O presidente dos Estados Unidos, Donald Trump, voltou a sugerir que a Síria assuma o combate ao Hezbollah no Líbano, durante a cúpula do G7 realizada na França. Trump criticou a atuação de Israel no país vizinho e afirmou que os sírios poderiam realizar a tarefa de forma mais eficaz.
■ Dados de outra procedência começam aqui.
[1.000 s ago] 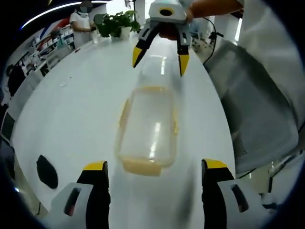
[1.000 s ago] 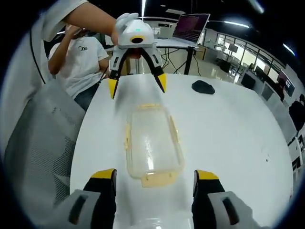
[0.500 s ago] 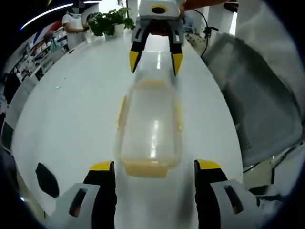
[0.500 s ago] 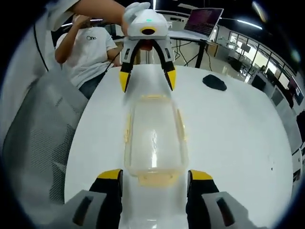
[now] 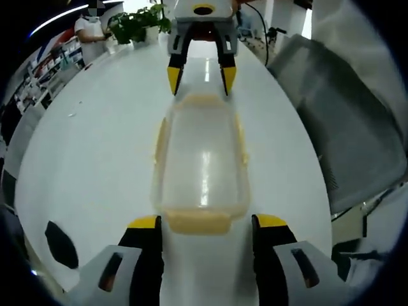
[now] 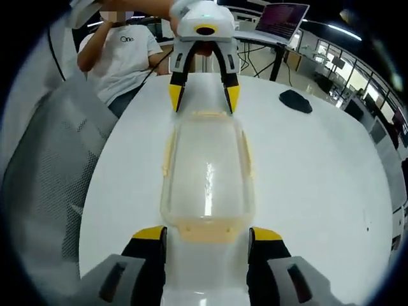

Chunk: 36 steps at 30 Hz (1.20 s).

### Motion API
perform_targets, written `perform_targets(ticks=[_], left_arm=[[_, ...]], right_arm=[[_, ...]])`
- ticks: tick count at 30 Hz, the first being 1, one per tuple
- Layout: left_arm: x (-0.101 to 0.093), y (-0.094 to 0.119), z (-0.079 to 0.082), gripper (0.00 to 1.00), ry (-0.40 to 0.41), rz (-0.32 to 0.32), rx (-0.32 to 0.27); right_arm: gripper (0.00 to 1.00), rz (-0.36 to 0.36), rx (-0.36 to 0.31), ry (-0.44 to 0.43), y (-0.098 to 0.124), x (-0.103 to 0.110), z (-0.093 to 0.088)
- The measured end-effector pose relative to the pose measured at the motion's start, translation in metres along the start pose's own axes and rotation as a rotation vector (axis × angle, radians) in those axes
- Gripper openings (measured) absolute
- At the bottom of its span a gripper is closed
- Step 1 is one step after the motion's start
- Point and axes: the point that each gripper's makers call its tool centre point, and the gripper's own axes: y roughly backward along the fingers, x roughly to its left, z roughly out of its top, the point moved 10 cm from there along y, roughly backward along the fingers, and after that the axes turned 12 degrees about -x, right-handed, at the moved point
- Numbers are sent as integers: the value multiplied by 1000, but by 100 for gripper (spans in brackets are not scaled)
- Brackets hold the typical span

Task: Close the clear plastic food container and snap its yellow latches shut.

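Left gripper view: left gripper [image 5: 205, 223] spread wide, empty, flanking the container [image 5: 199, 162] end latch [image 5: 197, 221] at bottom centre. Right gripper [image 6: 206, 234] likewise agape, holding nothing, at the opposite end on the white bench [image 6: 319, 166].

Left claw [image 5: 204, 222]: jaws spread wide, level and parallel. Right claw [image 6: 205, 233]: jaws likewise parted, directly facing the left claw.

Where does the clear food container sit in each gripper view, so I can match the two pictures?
Left gripper view: the container lies lengthwise at centre, its near yellow end latch between that view's own jaws.
Right gripper view: the container again lies lengthwise at centre.
Shared landmark: the black object on the white table.
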Motion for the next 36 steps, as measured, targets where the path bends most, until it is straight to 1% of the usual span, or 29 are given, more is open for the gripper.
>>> perform_targets(ticks=[2,6,8,10,12,13,14,17,18,21,22,23,28,31,32,36], left_arm=[[0,-1,0,52,-3,-3,5],[-1,-2,0,51,-6,-19,8],[-1,-4,-1,50,-25,-17,23],[-1,-4,-1,48,-34,-15,29],[-1,-5,0,48,-42,-12,34],[0,-5,0,48,-39,-11,32],[0,-5,0,47,-37,-11,31],[0,-6,0,42,-38,-11,46],[-1,-7,-1,41,-44,-13,56],[-4,-10,-4,41,-59,-18,82],[-4,-9,-3,41,-67,-17,79],[-2,-9,-3,40,-45,-8,77],[-1,-10,-3,39,-30,10,77],[-1,-10,-3,38,-4,41,72],[-1,-10,-3,38,-9,36,71],[-2,-10,-5,39,12,45,58]], right_arm=[[48,4,24,42,-2,-1,-2],[48,8,24,27,-5,-2,-2],[45,5,30,24,-7,-3,-1],[42,11,43,38,-10,-2,0],[46,18,83,52,-10,-2,-2],[46,16,71,50,-12,-3,-2],[46,19,77,40,-12,-3,-2],[45,9,80,49,-14,-3,-2],[44,5,73,35,-14,-3,-1],[41,18,80,37,-15,-2,0],[40,21,82,35,-15,-2,-1],[40,19,81,35,-15,-2,-1],[39,17,83,28,-15,-1,0],[38,14,89,23,-16,-1,0],[38,12,92,19,-16,-1,0],[38,8,96,18,-16,0,1]])
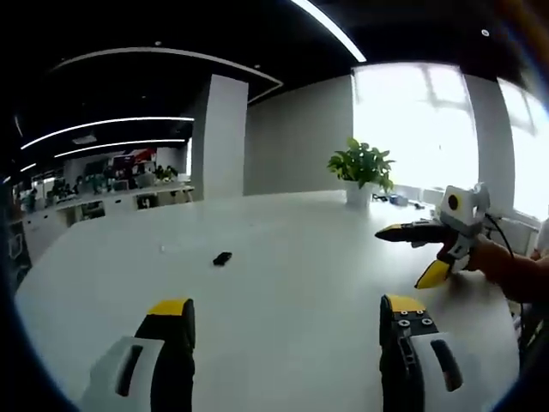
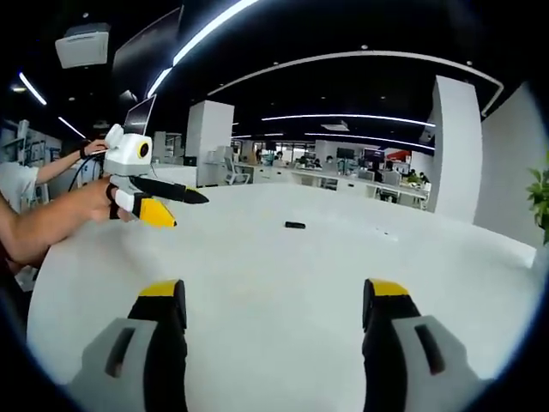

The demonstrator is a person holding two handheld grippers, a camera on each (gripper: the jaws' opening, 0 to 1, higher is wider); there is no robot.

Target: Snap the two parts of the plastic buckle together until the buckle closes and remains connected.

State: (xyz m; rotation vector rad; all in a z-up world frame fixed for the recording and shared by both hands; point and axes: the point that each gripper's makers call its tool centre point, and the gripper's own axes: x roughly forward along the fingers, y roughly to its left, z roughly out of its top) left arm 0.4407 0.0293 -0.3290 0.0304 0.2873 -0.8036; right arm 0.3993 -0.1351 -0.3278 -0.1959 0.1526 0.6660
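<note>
**Buckle untouched mid-table, both grippers wide and back**

Open-plan office, strip lights overhead, bright window, white pillar [image 1: 225,137]; a potted plant [image 1: 361,169] sits at the far edge of a big white table [image 1: 283,257]. On the table, well in from every edge, lies one small dark object [image 1: 222,258], prob. the plastic buckle; too small to tell whether it's one part or two, or already joined. Right gripper view has it too [image 2: 294,225], again towards the middle of the tabletop.

Left gripper [image 1: 287,313]: jaws spread wide, nothing between them, hovering over the near edge of the table, aimed roughly at the buckle but well apart from it. Right gripper [image 2: 270,296]: likewise wide apart and empty, low over its own side.

The two face each other across the table; each shows in the other's view, held in a hand [image 1: 493,257], arm stretched in from the table's edge, jaws splayed. Looks like a start pose: both tools w/ room to approach from opposite sides, buckle in plain sight of both cams. Nothing gripped; approach not yet begun, I'd judge.
</note>
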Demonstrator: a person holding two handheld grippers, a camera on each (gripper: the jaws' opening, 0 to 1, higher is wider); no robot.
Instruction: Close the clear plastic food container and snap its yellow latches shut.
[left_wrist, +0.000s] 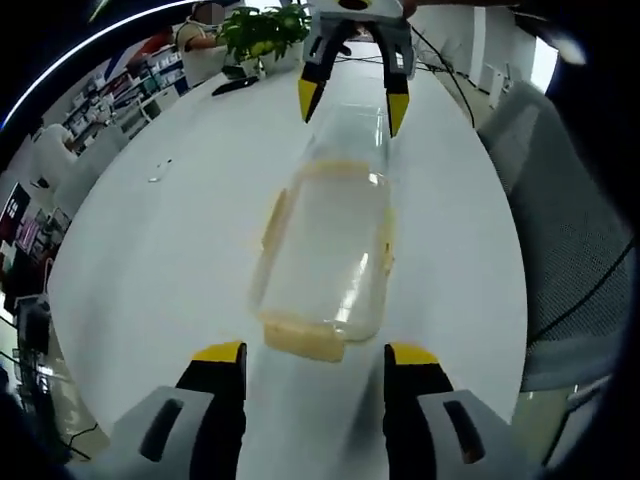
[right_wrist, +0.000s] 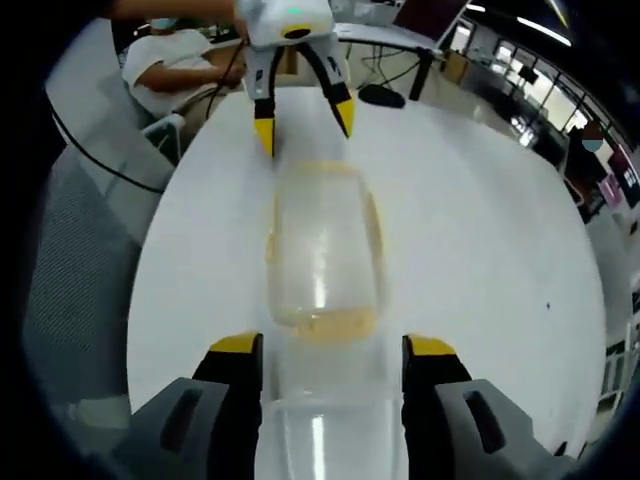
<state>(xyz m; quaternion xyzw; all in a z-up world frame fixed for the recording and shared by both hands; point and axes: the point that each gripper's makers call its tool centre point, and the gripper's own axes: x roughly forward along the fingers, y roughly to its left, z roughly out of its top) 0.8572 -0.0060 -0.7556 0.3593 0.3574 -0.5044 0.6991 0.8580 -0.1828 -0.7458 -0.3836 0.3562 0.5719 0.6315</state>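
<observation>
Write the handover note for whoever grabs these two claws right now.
Left claw: open, empty, facing one short end of the clear container.
Right claw: open, empty, at the opposite end, over what looks like a clear panel, perhaps the lid.
Container lies lengthwise between both claws on the white table.
Done: cannot confirm the lid is seated.
Left: check the lid, then press the yellow latches shut; none visibly gripped yet.

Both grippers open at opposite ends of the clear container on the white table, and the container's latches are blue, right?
Not quite: the latches are yellow, not blue, as the left gripper view shows. The rest holds: the left gripper and right gripper are open at opposite ends of the clear container on the white table.
</observation>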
Declarações de Trump no G7
Em entrevista coletiva, Trump declarou: "Acho que os sírios farão isso melhor". O presidente americano disse ter proposto a Damasco que lidere a ofensiva contra o grupo libanês, que é apoiado pelo Irã. A declaração ocorre em meio a tensões regionais e negociações entre EUA e Irã.
Resposta da Síria
O presidente interino da Síria, Ahmed al-Sharaa, negou recentemente qualquer plano de intervenção no Líbano. Em encontro com Trump na Casa Branca, Al-Sharaa afirmou que a prioridade síria é a reconstrução do país e o afastamento do eixo iraniano, sinalizando uma mudança na política externa de Damasco.
Contexto regional
A proposta de Trump surge em um momento de redefinição de alianças no Oriente Médio. Enquanto Israel mantém operações contra o Hezbollah no sul do Líbano, os EUA buscam envolver a Síria como contrapeso ao grupo, que é considerado terrorista por Washington. Analistas veem a sugestão como uma tentativa de reduzir o protagonismo israelense na região.
O Hezbollah, por sua vez, continua a ser uma força política e militar influente no Líbano, com forte apoio do Irã. A comunidade internacional acompanha com atenção os desdobramentos, especialmente diante das recentes negociações nucleares entre EUA e Irã.